This repository contains an R Script and R Markdown files, the housing dataset and HTML output showcasing a comprehensive analysis of property prices and furnishing status, ideal for real estate insights. The analysis encompasses data cleaning, exploratory data analysis, regression modeling for price prediction, and binary logistic regression for furnishing classification. Originally created as academic coursework for Quantitative Data Analysis, this project analyzes a housing dataset to predict property prices and determine furnishing status. Users can leverage the code and analysis for their own real estate data analytics and modeling.
The dataset used for this analysis consists of various features associated with property listings:
id
: Numerical identifier for each property.price
: Numerical variable indicating the price of the property.mq
: Numerical variable representing the size of the property in square meters.floor
: Discrete numerical variable indicating the floor on which the property is located.n_rooms
: Discrete numerical variable representing the number of rooms in the property.n_bathrooms
: Discrete numerical variable indicating the number of bathrooms in the property.has_terrace
: Binary variable indicating the presence (1) or absence (0) of a terrace.has_alarm
: Binary variable indicating the presence (1) or absence (0) of an alarm system.heating
: Binary variable indicating the presence (1) or absence (0) of a heating system.has_air_conditioning
: Binary variable indicating the presence (1) or absence (0) of air conditioning.has_parking
: Binary variable indicating the presence (1) or absence (0) of a parking space.is_furnished
: Binary variable indicating whether the property is furnished (1) or not (0).

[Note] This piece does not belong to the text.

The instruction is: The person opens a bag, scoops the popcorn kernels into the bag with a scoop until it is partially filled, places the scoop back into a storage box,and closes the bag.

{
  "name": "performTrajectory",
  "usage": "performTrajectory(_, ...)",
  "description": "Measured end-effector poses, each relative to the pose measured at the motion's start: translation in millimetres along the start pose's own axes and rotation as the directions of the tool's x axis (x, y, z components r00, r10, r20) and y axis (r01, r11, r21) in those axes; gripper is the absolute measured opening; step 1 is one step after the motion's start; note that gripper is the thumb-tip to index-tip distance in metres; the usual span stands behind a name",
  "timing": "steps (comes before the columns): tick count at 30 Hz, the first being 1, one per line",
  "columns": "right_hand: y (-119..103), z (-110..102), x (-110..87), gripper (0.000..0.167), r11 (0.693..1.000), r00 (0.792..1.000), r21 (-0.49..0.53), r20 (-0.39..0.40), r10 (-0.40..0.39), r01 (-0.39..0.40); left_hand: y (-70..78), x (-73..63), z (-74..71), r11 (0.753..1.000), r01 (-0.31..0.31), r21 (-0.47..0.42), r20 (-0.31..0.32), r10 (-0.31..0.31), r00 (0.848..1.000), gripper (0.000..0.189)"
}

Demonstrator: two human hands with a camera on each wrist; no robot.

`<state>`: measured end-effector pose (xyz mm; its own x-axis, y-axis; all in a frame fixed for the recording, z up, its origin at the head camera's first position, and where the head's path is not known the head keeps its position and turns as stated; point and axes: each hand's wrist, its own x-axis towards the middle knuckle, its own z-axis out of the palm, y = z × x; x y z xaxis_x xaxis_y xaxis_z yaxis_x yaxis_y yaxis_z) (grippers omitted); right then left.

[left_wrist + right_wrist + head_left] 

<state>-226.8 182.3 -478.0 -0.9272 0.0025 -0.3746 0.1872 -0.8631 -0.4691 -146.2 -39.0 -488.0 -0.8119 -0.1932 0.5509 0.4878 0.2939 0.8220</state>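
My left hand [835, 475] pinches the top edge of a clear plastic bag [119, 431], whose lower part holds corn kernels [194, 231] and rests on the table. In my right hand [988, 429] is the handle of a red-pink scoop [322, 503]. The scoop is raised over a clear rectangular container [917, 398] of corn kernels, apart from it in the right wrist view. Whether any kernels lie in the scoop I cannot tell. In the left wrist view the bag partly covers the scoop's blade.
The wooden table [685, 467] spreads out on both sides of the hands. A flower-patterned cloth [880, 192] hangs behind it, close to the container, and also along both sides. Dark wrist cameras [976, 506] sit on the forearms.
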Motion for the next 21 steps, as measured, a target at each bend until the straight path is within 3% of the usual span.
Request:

The dataset underwent a rigorous quality check involving:
- Verification against provided metadata.
- Confirmation of data dimensions, variable names, and data types.
- Review of data summaries and unique values in each column.
- Cleaning the data to remove/impute incorrect values and outliers.
The EDA involved individual analysis of each variable, including numerical summaries, skewness checks, and data visualizations. Correlations between numerical variables were also evaluated.
A regression model was developed for house price prediction, critiqued using various diagnostics, and enhanced based on the evaluations.
A logistic regression model was built to predict the likelihood of a property being furnished, utilizing all variables to determine the model’s maximum likelihood estimates.
Ensure R and RStudio are installed. Install the required R packages with the following commands:
install.packages("ggplot2")
install.packages("dplyr")
install.packages("tidyr")
# Add other package installation commands here
- Clone this repository.
- Open
CS5801_2246041.rmd
in RStudio. - Install the required dependencies.
- Run the RMD file for analysis, or open
CS5801_2246041.html
to view the precompiled output.
This project is under the MIT License - see LICENSE.md for details.